LANDSCAPE FEATURES INFLUENCE BEDROCK FRACTURE OPENNESS IN THE DEEP SUBSURFACE (Invited Presentation)

Fracturing of bedrock promotes water-rock interactions and the formation of the life-sustaining layer of soil at Earth’s surface. Theoretical models predict that topography and loads from sediment and water should influence bedrock fracturing in three dimensions by perturbing gravitational and tectonic stress fields. Testing model predictions of the depth and distribution of topographically-affected fractures has proven difficult because comprehensive fracture datasets in three-dimensions for the subsurface are rare. Thus, it is not clear how strongly fractures respond to landscape features or how deep the effects extend.

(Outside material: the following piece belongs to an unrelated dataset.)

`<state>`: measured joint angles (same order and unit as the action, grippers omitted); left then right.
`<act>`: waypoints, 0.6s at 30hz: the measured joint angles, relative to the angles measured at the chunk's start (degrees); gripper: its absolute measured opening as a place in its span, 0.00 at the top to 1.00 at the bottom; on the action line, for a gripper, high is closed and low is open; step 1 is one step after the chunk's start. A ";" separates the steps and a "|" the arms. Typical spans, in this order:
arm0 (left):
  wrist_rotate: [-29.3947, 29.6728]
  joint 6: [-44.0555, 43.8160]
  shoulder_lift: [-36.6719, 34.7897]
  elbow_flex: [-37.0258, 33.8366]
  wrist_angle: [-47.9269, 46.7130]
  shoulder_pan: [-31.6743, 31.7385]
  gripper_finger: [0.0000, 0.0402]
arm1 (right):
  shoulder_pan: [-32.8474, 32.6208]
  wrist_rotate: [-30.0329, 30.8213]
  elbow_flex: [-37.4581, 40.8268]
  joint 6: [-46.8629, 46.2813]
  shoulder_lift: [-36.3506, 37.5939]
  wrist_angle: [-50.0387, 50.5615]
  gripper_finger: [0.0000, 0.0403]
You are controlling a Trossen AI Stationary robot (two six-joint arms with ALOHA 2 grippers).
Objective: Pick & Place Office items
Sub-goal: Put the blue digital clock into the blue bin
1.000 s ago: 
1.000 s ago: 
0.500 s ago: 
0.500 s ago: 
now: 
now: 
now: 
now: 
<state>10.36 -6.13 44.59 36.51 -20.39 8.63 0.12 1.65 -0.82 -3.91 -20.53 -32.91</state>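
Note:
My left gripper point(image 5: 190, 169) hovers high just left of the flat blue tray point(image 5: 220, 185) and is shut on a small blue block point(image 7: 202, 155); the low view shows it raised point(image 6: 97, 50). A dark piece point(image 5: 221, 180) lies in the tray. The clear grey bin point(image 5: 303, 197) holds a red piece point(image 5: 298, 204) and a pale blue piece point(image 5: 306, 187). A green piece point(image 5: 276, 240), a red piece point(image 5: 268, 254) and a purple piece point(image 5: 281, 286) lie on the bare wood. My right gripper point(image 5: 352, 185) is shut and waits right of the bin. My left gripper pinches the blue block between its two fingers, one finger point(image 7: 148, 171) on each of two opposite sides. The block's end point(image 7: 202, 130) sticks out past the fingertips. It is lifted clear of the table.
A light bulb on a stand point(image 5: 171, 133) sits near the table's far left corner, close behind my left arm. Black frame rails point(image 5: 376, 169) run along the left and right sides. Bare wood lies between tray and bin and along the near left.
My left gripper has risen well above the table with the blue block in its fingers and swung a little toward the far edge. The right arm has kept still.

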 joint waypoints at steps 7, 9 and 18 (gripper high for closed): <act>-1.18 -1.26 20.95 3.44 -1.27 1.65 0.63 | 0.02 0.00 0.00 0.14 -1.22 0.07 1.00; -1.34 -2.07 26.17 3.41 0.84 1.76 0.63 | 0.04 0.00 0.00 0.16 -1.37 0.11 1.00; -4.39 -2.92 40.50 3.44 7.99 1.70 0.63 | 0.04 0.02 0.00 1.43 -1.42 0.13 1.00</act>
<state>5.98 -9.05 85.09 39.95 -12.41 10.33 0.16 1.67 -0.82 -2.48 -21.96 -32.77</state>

Here, we compare models of three-dimensional stress fields that include effects of topography, sediment weight, ocean loading, and pore water pressure with a dataset of ~50,000 fractures documented from 18 cores reaching depths of 600 m in the Precambrian crystalline rocks at Forsmark, Sweden. Stress proxies for the formation or reactivation of fractures correlate strongly with the fraction of observed fractures that are open (have a visible aperture in cores) at depths down to 500 m, despite the low topographic relief in Forsmark (~ 40 m). This result implies that present-day stress fields, perturbed by landscape features, can induce or reactivate fractures, potentially beginning to form the critical zone as deep as hundreds of meters beneath the land surface.